Yup, I have a lot of those stories. I yell a lot because I think I'm invisible. When I yell, "heads up" or whatever, it shakes them out of their trance. 

GOOD POST on riding hazards in South Florida..


----------



## visitor (Jan 2, 2009)

*Sanibel*

Sanibel Island has great bike trails and great weather.


----------



## bwhite_4 (Aug 29, 2006)

Another person here in the Fort Lauderdale area. I recommend the Hillsboro/Deerfield area and heading north (and eventually turning back). I usually start further south from the Las Olas area, but really wish I could start my ride up north.
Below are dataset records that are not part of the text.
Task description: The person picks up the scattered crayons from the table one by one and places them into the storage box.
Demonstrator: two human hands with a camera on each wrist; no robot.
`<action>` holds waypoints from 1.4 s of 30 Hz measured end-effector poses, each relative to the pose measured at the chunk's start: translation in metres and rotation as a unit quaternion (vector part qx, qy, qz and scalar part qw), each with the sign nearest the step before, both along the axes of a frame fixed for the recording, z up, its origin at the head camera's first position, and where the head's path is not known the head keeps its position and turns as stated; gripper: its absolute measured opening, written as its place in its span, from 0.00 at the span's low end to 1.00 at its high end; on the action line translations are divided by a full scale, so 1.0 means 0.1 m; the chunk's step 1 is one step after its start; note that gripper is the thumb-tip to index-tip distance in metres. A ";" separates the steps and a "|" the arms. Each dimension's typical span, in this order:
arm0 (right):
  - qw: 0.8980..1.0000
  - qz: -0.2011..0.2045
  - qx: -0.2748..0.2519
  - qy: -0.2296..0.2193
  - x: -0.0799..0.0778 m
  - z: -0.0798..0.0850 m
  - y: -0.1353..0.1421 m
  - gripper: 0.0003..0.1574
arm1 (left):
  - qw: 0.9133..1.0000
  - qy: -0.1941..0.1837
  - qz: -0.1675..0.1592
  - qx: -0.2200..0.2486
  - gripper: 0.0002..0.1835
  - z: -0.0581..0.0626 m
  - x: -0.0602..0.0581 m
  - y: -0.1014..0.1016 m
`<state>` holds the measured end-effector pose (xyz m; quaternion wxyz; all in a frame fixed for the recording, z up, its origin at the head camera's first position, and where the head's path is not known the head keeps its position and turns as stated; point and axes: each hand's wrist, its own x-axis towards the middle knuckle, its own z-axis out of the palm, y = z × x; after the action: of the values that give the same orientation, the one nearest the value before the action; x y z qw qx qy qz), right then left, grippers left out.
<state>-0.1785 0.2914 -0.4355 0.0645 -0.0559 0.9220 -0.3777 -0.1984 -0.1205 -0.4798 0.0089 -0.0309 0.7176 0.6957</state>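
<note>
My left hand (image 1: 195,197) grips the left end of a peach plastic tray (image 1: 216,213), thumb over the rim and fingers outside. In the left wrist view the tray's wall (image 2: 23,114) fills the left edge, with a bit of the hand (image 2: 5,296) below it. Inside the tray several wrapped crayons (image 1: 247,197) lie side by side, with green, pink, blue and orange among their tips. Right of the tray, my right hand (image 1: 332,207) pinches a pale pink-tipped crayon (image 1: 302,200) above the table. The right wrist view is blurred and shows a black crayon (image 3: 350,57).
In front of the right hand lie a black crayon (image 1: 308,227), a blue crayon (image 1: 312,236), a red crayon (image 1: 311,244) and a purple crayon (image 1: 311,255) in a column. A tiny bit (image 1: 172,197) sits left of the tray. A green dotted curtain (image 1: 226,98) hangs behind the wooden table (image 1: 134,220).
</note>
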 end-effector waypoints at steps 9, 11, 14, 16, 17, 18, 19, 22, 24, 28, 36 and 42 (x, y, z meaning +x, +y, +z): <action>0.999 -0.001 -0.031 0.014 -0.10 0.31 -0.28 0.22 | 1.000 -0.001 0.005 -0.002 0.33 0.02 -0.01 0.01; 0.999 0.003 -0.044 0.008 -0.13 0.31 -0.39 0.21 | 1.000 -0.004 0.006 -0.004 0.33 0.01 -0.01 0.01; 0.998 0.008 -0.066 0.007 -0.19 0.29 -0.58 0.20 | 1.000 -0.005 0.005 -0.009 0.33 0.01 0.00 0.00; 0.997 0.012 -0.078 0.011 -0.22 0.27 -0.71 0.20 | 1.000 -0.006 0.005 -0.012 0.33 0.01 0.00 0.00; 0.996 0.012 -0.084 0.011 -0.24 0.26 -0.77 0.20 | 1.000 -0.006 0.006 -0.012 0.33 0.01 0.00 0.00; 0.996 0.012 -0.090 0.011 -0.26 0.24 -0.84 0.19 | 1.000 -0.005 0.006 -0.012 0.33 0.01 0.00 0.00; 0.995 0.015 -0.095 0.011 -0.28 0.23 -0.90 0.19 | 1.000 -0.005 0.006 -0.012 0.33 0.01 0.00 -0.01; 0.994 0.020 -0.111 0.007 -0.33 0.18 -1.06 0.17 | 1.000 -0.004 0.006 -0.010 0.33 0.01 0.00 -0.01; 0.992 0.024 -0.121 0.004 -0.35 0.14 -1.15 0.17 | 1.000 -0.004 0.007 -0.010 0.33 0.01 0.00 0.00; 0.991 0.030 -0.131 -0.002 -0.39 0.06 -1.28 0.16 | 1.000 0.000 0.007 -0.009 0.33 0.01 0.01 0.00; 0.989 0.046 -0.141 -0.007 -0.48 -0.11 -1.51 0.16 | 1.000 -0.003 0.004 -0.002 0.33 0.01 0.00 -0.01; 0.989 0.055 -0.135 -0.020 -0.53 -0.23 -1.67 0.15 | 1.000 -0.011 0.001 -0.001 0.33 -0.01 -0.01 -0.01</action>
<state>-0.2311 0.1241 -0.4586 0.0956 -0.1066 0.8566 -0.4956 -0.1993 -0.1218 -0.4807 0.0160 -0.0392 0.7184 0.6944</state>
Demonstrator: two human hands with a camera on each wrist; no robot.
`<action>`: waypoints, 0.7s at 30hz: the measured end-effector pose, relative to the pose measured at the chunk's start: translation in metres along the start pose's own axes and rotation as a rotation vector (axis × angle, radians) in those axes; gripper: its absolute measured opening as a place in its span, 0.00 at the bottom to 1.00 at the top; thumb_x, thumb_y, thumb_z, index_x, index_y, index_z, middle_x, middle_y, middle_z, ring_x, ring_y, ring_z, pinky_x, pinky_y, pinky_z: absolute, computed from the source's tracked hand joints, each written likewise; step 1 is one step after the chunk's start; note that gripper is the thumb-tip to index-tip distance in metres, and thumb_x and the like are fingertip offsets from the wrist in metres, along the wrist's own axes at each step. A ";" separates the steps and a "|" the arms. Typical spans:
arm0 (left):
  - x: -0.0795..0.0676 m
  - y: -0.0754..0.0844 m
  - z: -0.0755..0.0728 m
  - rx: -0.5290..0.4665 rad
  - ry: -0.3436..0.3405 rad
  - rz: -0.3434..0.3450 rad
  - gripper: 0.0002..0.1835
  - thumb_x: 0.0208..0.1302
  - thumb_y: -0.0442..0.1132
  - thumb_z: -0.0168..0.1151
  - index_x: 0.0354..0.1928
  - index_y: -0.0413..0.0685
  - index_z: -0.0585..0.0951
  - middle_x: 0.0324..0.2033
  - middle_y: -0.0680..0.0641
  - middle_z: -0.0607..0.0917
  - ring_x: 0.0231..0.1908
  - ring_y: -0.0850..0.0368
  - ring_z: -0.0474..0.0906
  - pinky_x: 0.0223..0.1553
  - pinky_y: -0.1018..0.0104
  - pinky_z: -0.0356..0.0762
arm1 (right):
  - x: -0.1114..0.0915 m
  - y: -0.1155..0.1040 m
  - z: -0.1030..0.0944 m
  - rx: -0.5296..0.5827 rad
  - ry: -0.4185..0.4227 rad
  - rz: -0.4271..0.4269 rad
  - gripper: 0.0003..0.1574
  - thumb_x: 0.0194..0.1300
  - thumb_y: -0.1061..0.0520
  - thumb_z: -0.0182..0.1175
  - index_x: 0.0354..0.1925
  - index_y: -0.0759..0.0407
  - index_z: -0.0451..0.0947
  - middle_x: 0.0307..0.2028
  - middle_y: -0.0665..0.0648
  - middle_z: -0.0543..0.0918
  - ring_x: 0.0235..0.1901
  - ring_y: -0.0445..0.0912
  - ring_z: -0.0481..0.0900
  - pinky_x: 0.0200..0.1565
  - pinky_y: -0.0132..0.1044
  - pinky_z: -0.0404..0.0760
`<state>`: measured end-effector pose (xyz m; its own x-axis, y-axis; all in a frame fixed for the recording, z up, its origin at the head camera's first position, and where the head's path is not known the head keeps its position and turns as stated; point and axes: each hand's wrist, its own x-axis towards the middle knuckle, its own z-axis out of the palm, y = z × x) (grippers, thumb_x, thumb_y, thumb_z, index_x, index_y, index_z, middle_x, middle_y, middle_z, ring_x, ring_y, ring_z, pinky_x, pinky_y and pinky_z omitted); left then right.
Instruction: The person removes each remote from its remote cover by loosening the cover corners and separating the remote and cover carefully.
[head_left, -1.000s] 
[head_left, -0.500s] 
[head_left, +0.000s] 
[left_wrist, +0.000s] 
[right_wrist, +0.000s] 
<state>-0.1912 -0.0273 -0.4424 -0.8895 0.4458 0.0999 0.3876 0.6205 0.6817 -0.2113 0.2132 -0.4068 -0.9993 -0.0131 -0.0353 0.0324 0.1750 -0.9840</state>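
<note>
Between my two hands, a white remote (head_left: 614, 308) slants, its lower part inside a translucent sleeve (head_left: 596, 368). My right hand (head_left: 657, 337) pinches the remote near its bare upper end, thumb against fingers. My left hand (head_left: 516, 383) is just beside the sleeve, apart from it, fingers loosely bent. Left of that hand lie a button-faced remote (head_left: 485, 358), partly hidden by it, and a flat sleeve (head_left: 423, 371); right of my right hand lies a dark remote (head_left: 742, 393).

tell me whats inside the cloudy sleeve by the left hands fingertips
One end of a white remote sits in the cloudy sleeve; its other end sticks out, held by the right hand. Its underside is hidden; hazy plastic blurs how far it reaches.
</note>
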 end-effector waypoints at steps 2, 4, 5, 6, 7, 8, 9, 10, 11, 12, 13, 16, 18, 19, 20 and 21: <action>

Someday ... I have to get out of this state and go somewhere better to ride


----------



## Jay T (Oct 25, 2006)

*Kissimmee area.....*

Hi everyone; I'll be in the Disney area in a few weeks and I'm trying to map out specific rides while I'm there. Looking for at least two different rides of about 30 miles +/- If anyone can recommend specific roads that are cycling friendly or if anyone could suggest a rough route, It would be much appreciated. I've seen the west orange trail online. Is this a good ride? I'm willing to drive a little to avoid some major traffic. etc.

Thanks so much!


----------



## Duke249 (Apr 4, 2002)

*check the Florida Freewheelers website*

Jay T, 

its www.floridafreewheelers.com. Go to the maps section and you'll find a bunch of different rides. 

The one named "up and down Lake County" is a good one leaving from the West Orange Trailhead. Its through some rolling countryside that folks aren't accustomed to seeing in Florida and the traffic isn't bad. 

Good luck!


----------